10 fevereiro 2005

INTIMIDADES PÚBLICAS


A
campanha eleitoral, aliás como se previa, tem sido fecunda em tudo menos em verdade. Não há dia em que não emirja deste espectáculo eleitoral um insulto, um comentário mais ou menos rasteiro, uma insinuação brejeira, ou se descubra muito a propósito uma qualquer ilegalidade realizada no passado pelos agora candidatos à cadeira de Primeiro-ministro.

No meio desta bacalhoada toda a insinuação que mais tinta fez correr (e mais fez dar à língua) foi a da suposta homossexualidade de Sócrates. Francamente a mim pouco me importa se o engenheiro é homossexual, heterossexual ou abstinente, não quero saber, não me importa, nem tem que me importar. Importa-me saber, isso sim, até onde se estende o meu direito a conhecer a vida de quem me vai governar e qual a fronteira de reserva de intimidade privada que os políticos, e neste caso, os candidatos têm como direito. A tarefa mais difícil será, talvez, a de delimitar a vida pública da vida íntima (ou privada), tal é a coincidência que por vezes se verifica entre ambas. Pergunto: o que é que um eleitor de boa fé tem direito a saber sobre os candidatos?

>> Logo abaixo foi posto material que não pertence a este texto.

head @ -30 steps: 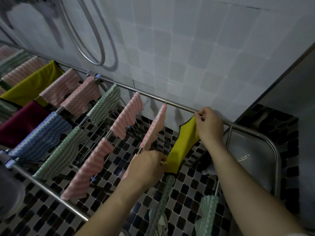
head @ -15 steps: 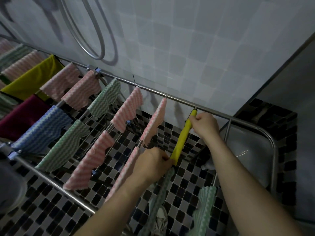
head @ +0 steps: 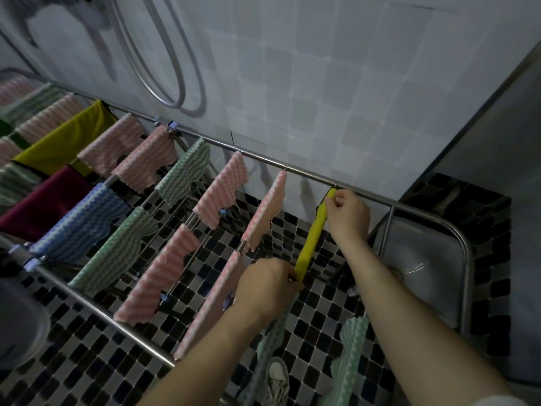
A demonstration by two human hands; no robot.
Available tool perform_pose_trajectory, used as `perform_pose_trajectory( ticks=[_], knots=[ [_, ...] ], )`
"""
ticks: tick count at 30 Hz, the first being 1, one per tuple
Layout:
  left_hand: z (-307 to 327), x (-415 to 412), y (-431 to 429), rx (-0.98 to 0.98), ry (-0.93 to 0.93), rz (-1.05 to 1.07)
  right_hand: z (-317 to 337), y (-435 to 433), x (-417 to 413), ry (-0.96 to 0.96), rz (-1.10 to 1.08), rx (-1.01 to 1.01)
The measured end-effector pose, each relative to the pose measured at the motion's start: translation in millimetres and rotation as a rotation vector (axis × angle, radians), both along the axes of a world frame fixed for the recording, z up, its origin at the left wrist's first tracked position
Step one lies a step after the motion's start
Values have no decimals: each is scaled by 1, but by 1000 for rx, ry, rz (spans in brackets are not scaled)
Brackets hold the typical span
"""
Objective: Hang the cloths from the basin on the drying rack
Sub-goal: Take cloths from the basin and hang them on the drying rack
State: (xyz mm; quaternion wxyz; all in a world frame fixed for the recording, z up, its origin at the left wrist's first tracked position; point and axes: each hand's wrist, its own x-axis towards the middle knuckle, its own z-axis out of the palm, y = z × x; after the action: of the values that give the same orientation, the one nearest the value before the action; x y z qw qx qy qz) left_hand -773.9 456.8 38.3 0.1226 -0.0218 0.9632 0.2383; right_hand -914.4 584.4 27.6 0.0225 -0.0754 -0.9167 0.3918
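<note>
Open gap between pink cloth (head: 265,212) and yellow cloth (head: 311,238); at 3 o'clock a bare rail (head: 387,227) over the basin (head: 424,250). From 9 to 11 o'clock cloths (head: 187,171) crowd the rack (head: 307,177).

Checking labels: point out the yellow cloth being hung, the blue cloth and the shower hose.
yellow cloth (head: 312,238), head view, middle of its folded length
blue cloth (head: 79,221), head view, centre of its draped face
shower hose (head: 169,104), head view, bottom of its loop

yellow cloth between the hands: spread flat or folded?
Folded or gathered narrow, not spread: the yellow cloth shows only as a thin strip, right hand pinching its far end, left hand its near end.
</note>
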Motion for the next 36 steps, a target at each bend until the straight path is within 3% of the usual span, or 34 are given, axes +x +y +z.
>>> perform_pose_trajectory(
  ticks=[4,7,9,12,14,18,23,26,31,33,36],
  knots=[
    [1,5,2,-54,59,-20,4,2,1,-19,63,70],
    [14,10,-2,97,91,42,17,8,6,-96,110,126],
    [28,15,-11,298,64,168,32,12,14,-174,147,22],
    [50,20,-28,769,5,456,66,16,44,-441,223,-457],
    [64,28,-37,1041,-29,598,83,15,70,-595,339,-641],
    [78,47,-47,1486,-128,693,96,1,119,-774,533,-841],
    [85,78,-56,1853,-77,680,96,-25,169,-725,655,-927],
    [91,96,-62,1873,-10,697,99,-36,189,-624,540,-984],
    [105,135,-71,1689,154,799,113,-50,226,-631,427,-1141],
    [106,151,-72,1508,220,808,121,-55,241,-639,379,-1225],
    [101,166,-73,1084,375,747,128,-60,255,-641,286,-1309]
  ],
)
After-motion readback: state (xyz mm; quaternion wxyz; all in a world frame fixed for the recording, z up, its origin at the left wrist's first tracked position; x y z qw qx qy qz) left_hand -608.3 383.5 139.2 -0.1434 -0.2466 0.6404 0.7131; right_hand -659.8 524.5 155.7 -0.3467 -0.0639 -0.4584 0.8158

A pergunta não é simples, existem muitas zonas nebulosas, em que parece existir uma sobreposição entre o direito a saber e o direito a manter reserva. Pelo menos para mim tenho como ponto assente que temos direito a conhecer alguns aspectos. Acho pertinente que se conheça o percurso académico, o percurso profissional (e que tipo de profissional é), quais os cargos políticos que eventualmente tenha ocupado até então e qual a prestação nos mesmos… Julgo que nestas matérias estamos todos mais ou menos de acordo, mas outras existem que me deixam algumas dúvidas: suponhamos que algum dos candidatos foi preso no passado, e portanto tem cadastro, suponhamos que sistematicamente tem problemas com o fisco, ou então que tem um carácter reconhecidamente incapaz para gerir a coisa pública? Tratam-se de situações privadas ou públicas? Temos direito a saber ou não?

Tal como já referi anteriormente a orientação sexual influi no meu voto tanto como a cor dos olhos do candidato: é-me igual ao litro. E também não me interessa se o candidato é casado, é solteiro, se tem filhos ou não, se é mulherengo, julgo que são situações que estão bem no seio do direito de reserva da vida privada. Mas devo confessar que já me causa alguma espécie, para não dizer indignação, descobrir, por exemplo, que um candidato é um agressor doméstico (independentemente de se tratar de crime público ou não); que legitimidade (moral) teria um primeiro-ministro que prega a igualdade sexual quando chega a casa e bate na mulher (ou no marido)?

Certo é que a vida privada é frequentemente exposta pelos próprios (candidatos) no intuito de mostrar uma moldura familiar idílica, capaz de enternecer os corações dos votantes e fazer crer que está ali alguém capaz de governar, alguém com quem as pessoas se identificam. Mas a maior parte das vezes parece-me que trazer para a praça pública assuntos desta natureza mais não é do que uma tentativa (e quantas vezes bem sucedida) de achincalhar, deitar abaixo, jogar sujo e sem escrúpulos enquanto o tempo passa sem haver discussão de ideias e medidas concretas que é, afinal, o grande escopo de uma campanha.

NAP

3 Comments:

At 10 fevereiro, 2005 19:15, Anonymous Anónimo said...

Bravo! Finalmente algo diferente e um comentário lúcido neste blog..!

T.R.

 
At 17 fevereiro, 2005 16:26, Anonymous Anónimo said...

Olhe onde tá o pous?e o pnr? ninguém bota neles?

Quim Zé

 
At 17 fevereiro, 2005 16:27, Anonymous Anónimo said...

Descurpe! era para comentar a sondage.